Dwóch nastolatków podszywało się w mediach społecznościowych pod podejrzanego o potrójne zabójstwo Jacka Jaworka. To miał być głupi żart, którym chcieli nastraszyć kolegę, teraz zajmie się nimi sąd rodzinny.
Policja od lipca poszukuje podejrzanego o zabicie we wsi Borowce trzyosobowej rodziny Jacka Jaworka. Sprawdzany jest każdy trop, który może mieć związek z tą sprawą. Nic więc dziwnego, że gdy w mediach społecznościowych pojawiły się profile założone właśnie na imię i nazwisko poszukiwanego, tym również zajęła się policja i prokuratura. Tak organy ścigania natrafiły na dwóch nastolatków z Radomska. Chłopcy mieli założyć profil, aby postraszyć kolegę. Teraz to jednak oni mają się czego obawiać, bo sprawa trafiła do sądu rodzinnego.
Jeden z takich fałszywych profili na nazwisko poszukiwanego założono na Facebooku. Prokuratura ustaliła, że konto założono za pomocą telefonu komórkowego. Tak udało się dotrzeć do mieszkańca Radomska. Szybko wyszło na jaw, że z komórki skorzystał jego 16-letni syn.
– Nastolatek wraz ze znajomym założyli profil, a później korzystali z komunikatora, aby straszyć jednego ze swoich kolegów – przekazał prokurator Tomasz Ozimek, rzecznik prasowy Prokuratury Okręgowej w Częstochowie.
Niewinny z pozoru żart będzie mieć poważne konsekwencje. Prokuratura uznała, że sprawa nosi znamiona podszywania się pod inną osobę. Obaj zamieszani w to chłopcy nie są pełnoletni, więc sprawę skierowano do sądu rodzinnego.
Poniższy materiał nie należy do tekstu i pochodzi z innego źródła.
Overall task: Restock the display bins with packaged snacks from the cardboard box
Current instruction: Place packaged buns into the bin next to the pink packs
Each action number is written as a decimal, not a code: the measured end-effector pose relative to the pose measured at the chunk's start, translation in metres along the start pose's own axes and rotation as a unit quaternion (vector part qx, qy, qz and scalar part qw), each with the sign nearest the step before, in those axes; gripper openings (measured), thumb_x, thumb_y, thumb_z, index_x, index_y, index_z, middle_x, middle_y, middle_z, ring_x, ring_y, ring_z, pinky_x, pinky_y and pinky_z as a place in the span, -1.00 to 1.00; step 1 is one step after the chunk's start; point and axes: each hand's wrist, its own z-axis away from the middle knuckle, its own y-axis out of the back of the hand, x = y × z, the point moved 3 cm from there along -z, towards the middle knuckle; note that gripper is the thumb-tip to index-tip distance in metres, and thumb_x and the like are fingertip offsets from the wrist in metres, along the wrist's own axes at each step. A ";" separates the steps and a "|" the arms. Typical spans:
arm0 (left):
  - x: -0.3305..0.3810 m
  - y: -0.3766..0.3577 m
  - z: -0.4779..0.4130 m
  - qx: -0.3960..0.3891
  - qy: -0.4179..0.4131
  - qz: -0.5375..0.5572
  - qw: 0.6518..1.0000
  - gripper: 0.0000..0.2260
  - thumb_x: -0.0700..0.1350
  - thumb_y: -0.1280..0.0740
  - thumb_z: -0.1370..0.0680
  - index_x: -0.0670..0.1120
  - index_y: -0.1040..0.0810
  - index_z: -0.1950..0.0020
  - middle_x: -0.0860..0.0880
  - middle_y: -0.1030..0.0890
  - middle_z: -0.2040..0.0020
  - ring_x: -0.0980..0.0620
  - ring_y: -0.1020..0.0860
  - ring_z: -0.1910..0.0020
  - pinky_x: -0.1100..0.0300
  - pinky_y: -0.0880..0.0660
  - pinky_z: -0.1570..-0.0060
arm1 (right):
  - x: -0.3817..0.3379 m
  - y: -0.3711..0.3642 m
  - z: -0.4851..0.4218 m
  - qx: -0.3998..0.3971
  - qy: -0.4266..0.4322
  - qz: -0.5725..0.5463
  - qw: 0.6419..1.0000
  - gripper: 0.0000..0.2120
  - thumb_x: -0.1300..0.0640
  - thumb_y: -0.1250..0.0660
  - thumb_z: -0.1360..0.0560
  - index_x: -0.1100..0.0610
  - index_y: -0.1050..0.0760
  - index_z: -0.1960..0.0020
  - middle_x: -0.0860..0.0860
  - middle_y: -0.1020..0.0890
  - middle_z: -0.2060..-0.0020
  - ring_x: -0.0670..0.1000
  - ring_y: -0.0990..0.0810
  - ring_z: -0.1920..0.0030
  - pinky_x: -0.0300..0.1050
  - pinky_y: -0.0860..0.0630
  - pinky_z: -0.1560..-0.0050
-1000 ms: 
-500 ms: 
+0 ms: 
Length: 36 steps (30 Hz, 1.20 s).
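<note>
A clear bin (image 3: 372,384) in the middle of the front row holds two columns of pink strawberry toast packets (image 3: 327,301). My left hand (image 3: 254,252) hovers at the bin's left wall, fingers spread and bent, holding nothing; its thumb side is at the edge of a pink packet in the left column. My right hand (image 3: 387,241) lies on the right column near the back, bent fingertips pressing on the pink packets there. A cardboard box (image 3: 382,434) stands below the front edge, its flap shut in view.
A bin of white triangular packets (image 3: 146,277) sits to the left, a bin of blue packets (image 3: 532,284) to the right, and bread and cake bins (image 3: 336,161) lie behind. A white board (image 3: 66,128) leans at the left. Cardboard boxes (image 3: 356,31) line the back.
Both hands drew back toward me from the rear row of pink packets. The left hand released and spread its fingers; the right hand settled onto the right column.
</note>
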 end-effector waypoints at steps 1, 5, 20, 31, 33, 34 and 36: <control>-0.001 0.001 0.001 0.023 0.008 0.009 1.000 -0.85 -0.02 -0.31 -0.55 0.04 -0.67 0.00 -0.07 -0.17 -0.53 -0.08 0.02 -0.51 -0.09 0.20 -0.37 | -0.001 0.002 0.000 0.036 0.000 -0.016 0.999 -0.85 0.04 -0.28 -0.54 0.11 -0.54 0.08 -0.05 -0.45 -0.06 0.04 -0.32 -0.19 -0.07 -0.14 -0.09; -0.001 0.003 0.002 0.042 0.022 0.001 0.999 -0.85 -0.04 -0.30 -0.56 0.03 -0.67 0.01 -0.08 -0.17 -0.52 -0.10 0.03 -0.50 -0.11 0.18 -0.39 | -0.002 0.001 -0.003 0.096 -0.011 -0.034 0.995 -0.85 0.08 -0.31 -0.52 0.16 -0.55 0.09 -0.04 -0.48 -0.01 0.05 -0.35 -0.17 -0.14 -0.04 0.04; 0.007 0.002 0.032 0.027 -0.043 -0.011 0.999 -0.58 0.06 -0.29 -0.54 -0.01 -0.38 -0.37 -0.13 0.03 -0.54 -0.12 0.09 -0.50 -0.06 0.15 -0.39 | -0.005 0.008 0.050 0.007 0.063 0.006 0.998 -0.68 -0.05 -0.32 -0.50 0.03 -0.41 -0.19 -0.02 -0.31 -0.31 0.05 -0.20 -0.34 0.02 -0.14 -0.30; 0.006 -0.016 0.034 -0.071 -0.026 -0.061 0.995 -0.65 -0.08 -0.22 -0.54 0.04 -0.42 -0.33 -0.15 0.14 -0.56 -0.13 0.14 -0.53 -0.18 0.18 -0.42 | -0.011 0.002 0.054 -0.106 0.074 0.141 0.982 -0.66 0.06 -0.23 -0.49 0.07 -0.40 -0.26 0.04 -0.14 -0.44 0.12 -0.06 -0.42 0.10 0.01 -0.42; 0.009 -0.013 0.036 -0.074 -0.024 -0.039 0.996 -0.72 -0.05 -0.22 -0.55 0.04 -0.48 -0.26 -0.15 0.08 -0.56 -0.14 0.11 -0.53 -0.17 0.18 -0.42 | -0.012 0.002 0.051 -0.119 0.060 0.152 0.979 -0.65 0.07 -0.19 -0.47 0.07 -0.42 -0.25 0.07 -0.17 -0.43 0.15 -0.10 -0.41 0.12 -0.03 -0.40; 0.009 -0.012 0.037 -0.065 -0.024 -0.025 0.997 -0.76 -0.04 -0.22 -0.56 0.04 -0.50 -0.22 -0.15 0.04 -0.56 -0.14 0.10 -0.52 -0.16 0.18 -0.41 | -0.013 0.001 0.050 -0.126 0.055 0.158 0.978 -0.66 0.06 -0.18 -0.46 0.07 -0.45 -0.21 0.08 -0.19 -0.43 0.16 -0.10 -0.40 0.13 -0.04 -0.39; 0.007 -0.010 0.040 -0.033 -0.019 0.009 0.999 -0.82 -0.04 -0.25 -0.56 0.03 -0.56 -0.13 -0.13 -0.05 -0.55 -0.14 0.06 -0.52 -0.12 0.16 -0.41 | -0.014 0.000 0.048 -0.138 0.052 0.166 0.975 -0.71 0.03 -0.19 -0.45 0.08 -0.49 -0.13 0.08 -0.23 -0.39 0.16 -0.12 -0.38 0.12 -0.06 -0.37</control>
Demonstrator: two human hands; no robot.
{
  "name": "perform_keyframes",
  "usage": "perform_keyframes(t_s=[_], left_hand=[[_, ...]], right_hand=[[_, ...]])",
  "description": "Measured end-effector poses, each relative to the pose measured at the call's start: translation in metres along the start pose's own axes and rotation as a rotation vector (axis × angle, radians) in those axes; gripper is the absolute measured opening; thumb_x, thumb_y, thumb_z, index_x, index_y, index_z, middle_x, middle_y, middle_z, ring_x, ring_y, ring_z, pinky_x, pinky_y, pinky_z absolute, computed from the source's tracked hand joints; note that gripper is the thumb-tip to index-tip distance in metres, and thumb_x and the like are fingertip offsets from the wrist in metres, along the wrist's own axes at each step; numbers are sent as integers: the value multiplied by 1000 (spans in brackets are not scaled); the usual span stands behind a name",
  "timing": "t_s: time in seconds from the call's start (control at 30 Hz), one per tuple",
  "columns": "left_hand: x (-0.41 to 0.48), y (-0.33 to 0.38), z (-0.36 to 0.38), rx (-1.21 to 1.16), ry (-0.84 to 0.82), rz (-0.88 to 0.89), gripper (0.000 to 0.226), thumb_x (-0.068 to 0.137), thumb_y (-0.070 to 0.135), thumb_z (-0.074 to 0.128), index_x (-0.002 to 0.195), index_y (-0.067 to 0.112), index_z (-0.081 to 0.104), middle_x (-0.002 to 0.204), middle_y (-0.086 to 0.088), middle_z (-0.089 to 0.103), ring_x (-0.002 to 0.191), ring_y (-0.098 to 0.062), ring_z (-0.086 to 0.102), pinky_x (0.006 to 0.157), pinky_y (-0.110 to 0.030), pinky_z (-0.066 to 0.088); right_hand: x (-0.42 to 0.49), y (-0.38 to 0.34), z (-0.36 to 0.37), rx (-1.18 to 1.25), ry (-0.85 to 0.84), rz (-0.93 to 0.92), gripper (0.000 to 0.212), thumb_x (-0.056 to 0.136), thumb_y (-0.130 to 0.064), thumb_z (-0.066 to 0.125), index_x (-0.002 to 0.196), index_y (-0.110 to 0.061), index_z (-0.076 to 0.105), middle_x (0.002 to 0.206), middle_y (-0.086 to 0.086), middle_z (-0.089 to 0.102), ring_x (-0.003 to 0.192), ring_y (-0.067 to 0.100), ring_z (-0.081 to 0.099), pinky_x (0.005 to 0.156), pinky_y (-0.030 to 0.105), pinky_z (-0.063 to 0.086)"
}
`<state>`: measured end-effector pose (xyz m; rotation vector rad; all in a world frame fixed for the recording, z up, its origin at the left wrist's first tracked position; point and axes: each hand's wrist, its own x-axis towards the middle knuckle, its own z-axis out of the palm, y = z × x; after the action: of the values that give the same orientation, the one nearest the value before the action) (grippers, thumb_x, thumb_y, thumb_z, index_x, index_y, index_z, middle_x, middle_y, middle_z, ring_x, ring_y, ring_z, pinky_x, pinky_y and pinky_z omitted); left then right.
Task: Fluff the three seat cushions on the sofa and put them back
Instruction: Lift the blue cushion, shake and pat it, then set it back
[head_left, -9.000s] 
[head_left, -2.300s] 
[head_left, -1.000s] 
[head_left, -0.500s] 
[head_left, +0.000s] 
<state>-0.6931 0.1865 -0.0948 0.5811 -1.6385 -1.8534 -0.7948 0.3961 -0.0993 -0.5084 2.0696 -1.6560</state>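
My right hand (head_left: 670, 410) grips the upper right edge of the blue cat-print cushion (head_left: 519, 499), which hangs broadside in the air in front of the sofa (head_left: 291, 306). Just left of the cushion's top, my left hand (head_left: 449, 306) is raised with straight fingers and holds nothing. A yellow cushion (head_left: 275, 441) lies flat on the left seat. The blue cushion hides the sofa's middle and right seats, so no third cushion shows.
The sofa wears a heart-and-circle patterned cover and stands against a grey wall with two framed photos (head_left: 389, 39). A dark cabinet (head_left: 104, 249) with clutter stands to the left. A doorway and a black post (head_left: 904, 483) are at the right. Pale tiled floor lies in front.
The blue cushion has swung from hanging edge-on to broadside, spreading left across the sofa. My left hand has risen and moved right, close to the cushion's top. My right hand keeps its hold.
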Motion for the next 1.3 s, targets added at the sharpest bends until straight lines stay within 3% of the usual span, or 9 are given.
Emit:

Teraz prokuratura sprawdza kolejne, najprawdopodobniej również fałszywe, konta na nazwisko Jacka Jaworka funkcjonujące w mediach społecznościowych.
Przypomnijmy: Jacek Jaworek jest poszukiwany od lipca 2021 roku. Mężczyzna jest podejrzany o zastrzelenie w Borowcach swojego brata i jego żony oraz ich 17-letniego syna. Mężczyzna jest poszukiwany listem gończym.